Assignment:
Go through the data and tally the lines that include "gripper". The reply is that number alone.

Dataset excerpt:
........
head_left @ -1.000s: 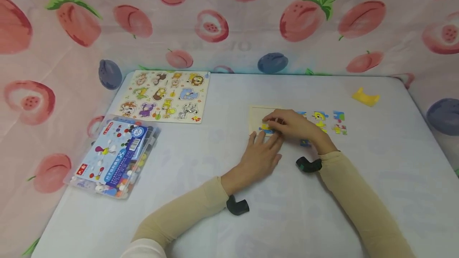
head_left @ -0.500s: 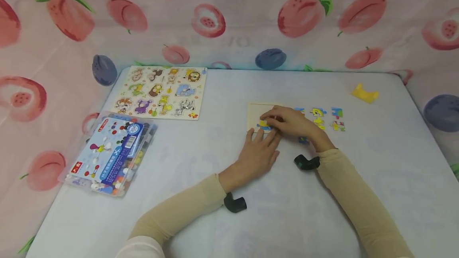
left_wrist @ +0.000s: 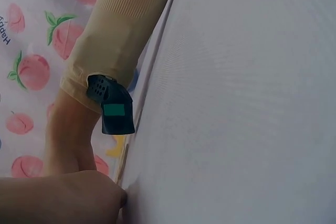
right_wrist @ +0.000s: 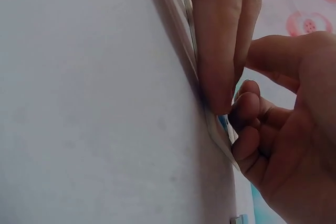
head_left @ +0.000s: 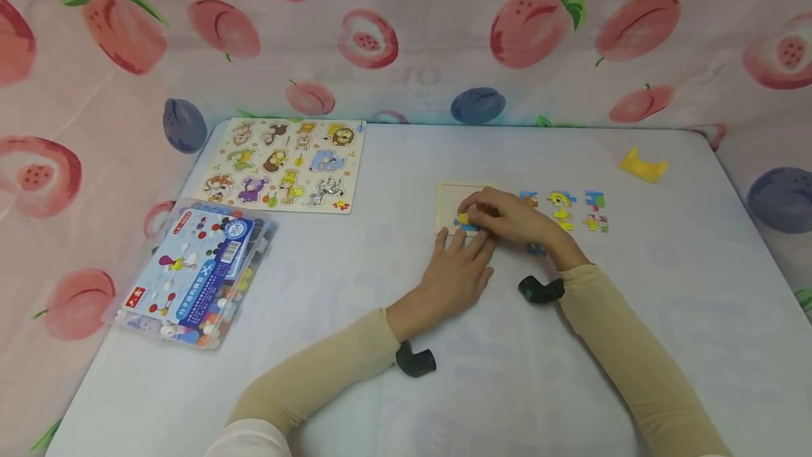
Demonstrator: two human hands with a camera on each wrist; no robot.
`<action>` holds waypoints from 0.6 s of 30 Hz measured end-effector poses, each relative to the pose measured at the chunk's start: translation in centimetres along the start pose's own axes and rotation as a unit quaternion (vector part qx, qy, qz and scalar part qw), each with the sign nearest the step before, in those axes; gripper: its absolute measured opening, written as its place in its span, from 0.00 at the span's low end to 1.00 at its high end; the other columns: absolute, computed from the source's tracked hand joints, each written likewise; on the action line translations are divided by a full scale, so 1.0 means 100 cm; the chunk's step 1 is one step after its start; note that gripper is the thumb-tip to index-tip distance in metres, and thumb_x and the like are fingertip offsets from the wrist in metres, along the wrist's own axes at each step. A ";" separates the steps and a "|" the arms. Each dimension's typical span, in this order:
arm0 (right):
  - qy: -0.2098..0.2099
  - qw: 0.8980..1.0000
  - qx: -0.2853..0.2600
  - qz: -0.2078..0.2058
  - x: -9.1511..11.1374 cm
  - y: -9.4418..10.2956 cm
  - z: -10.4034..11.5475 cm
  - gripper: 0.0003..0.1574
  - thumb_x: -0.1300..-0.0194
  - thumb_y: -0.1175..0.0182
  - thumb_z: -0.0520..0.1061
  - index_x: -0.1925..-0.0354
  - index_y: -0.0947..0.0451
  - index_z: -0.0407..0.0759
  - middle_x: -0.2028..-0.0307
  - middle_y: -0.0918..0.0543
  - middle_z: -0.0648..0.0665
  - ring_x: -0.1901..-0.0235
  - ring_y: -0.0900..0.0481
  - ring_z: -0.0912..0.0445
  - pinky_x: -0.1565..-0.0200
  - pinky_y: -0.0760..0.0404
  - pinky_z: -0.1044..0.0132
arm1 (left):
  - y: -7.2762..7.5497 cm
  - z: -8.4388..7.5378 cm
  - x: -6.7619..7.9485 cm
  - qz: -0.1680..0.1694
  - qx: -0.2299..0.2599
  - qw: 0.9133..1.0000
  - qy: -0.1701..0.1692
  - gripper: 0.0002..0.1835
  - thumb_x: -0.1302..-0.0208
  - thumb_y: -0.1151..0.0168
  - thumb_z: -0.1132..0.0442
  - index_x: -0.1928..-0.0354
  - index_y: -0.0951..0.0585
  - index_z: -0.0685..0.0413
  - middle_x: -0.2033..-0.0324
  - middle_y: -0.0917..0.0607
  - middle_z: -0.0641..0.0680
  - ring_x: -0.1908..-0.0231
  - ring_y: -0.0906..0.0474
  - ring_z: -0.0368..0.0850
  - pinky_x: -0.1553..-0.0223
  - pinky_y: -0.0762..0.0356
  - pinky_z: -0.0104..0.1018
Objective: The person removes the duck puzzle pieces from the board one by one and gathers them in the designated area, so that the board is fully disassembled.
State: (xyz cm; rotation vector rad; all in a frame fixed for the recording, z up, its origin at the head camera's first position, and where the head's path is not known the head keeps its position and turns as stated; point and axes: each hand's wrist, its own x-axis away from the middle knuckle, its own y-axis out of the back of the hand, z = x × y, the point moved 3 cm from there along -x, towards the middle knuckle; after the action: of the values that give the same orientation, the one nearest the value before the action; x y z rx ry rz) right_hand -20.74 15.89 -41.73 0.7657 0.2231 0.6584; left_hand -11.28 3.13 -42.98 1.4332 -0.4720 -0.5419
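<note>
A small pale wooden puzzle tray [head_left: 447,202] lies on the white table in the head view. On its front part is a blue-and-yellow puzzle piece [head_left: 463,223], partly covered by fingers. My right hand [head_left: 515,218] curls over the tray with thumb and fingertips at this piece; in the right wrist view, a strip of blue shows beside the fingertips. My left hand [head_left: 452,275] lies with fingers spread and straight, their tips on the tray's front edge. Several loose puzzle pieces [head_left: 562,199] lie to the right, some partly behind the right hand.
An animal puzzle board [head_left: 303,197] lies at the back left. In front of it stands a clear plastic box [head_left: 190,273] with a blue label and colourful balls. A yellow curved piece [head_left: 643,166] lies at the back right. Black wrist cameras [head_left: 416,360] sit under both wrists.
The head view has shifted slightly. Both hands stay at the tray, the right fingers moving only slightly at the puzzle piece.
</note>
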 end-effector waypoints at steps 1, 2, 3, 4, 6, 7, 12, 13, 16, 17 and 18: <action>0.003 1.000 -0.004 -0.001 0.000 0.000 -0.001 0.15 0.29 0.48 0.47 0.47 0.24 0.50 0.64 0.26 0.46 0.66 0.31 0.53 0.61 0.30 0.60 | 0.000 0.000 0.000 -0.001 0.000 1.000 0.000 0.30 0.27 0.62 0.45 0.28 0.43 0.45 0.30 0.38 0.45 0.36 0.40 0.50 0.35 0.43 0.59; 0.005 1.000 -0.010 -0.003 0.000 0.000 -0.001 0.14 0.30 0.47 0.47 0.47 0.24 0.50 0.63 0.27 0.46 0.66 0.31 0.53 0.61 0.30 0.61 | 0.000 0.000 0.000 -0.002 0.001 1.000 0.000 0.30 0.27 0.61 0.45 0.28 0.43 0.45 0.30 0.37 0.46 0.36 0.40 0.50 0.36 0.42 0.59; 0.008 1.000 -0.017 -0.006 0.000 0.000 -0.001 0.14 0.30 0.46 0.47 0.48 0.24 0.50 0.63 0.27 0.46 0.66 0.31 0.53 0.62 0.30 0.61 | -0.001 0.000 0.000 -0.004 0.001 1.000 0.000 0.29 0.27 0.61 0.45 0.28 0.42 0.45 0.31 0.37 0.45 0.37 0.40 0.50 0.36 0.42 0.59; 0.013 1.000 -0.020 -0.008 0.000 0.000 -0.001 0.13 0.31 0.46 0.46 0.49 0.23 0.49 0.62 0.27 0.46 0.66 0.31 0.53 0.62 0.29 0.61 | 0.000 0.000 0.000 -0.005 0.002 1.000 0.000 0.29 0.27 0.61 0.45 0.28 0.42 0.45 0.31 0.36 0.45 0.37 0.40 0.50 0.36 0.42 0.59; 0.023 0.999 -0.028 -0.013 0.000 -0.001 0.000 0.12 0.32 0.43 0.46 0.51 0.24 0.49 0.61 0.26 0.47 0.66 0.30 0.54 0.62 0.29 0.62 | 0.000 0.000 -0.001 -0.008 0.005 1.000 0.001 0.29 0.28 0.60 0.45 0.29 0.40 0.45 0.33 0.35 0.45 0.37 0.39 0.50 0.36 0.42 0.59; 0.027 0.999 -0.030 -0.015 -0.001 -0.002 0.001 0.11 0.33 0.43 0.47 0.52 0.24 0.49 0.61 0.25 0.47 0.67 0.29 0.54 0.63 0.28 0.63 | 0.000 0.000 -0.001 -0.010 0.007 1.000 0.002 0.28 0.28 0.60 0.45 0.29 0.39 0.45 0.34 0.35 0.45 0.38 0.39 0.50 0.36 0.42 0.58; 0.046 0.998 -0.031 -0.028 -0.004 -0.006 0.003 0.07 0.35 0.41 0.49 0.59 0.24 0.50 0.63 0.22 0.50 0.69 0.26 0.57 0.66 0.28 0.65 | 0.000 0.000 0.000 -0.021 0.011 1.000 0.003 0.26 0.28 0.59 0.46 0.32 0.35 0.44 0.35 0.33 0.44 0.38 0.39 0.50 0.36 0.42 0.59; 0.045 0.998 -0.028 -0.033 -0.004 -0.006 0.003 0.07 0.35 0.41 0.49 0.60 0.24 0.50 0.64 0.21 0.50 0.69 0.26 0.57 0.66 0.28 0.65 | 0.000 0.000 0.001 -0.024 0.011 1.000 0.003 0.26 0.28 0.59 0.46 0.32 0.35 0.44 0.35 0.33 0.45 0.38 0.39 0.50 0.36 0.41 0.59; 0.031 0.998 -0.022 -0.051 -0.002 -0.002 0.003 0.07 0.34 0.41 0.50 0.60 0.24 0.50 0.66 0.22 0.50 0.70 0.28 0.57 0.68 0.29 0.66 | 0.001 0.000 0.001 -0.028 0.010 1.000 0.004 0.27 0.28 0.58 0.45 0.31 0.36 0.44 0.34 0.34 0.44 0.39 0.38 0.49 0.36 0.40 0.58; 0.024 0.998 -0.023 -0.057 -0.001 0.001 0.003 0.07 0.34 0.41 0.50 0.60 0.24 0.50 0.66 0.22 0.51 0.69 0.28 0.57 0.67 0.29 0.66 | 0.001 0.000 0.001 -0.028 0.010 1.000 0.004 0.27 0.28 0.58 0.45 0.31 0.36 0.44 0.33 0.34 0.44 0.39 0.38 0.49 0.37 0.40 0.58; 0.018 0.997 -0.025 -0.063 0.000 0.003 0.004 0.07 0.34 0.41 0.50 0.60 0.24 0.50 0.66 0.22 0.51 0.68 0.29 0.57 0.65 0.29 0.66 | 0.001 0.000 0.001 -0.028 0.010 1.000 0.005 0.27 0.28 0.58 0.45 0.30 0.37 0.44 0.33 0.34 0.44 0.39 0.38 0.49 0.37 0.40 0.58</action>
State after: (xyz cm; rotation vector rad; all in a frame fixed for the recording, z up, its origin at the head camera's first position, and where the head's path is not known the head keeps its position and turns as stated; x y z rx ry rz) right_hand -20.73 15.84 -41.24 0.6852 0.2853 0.5565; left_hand -11.19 3.04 -42.84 1.4712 -0.4325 -0.5756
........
Output below:
3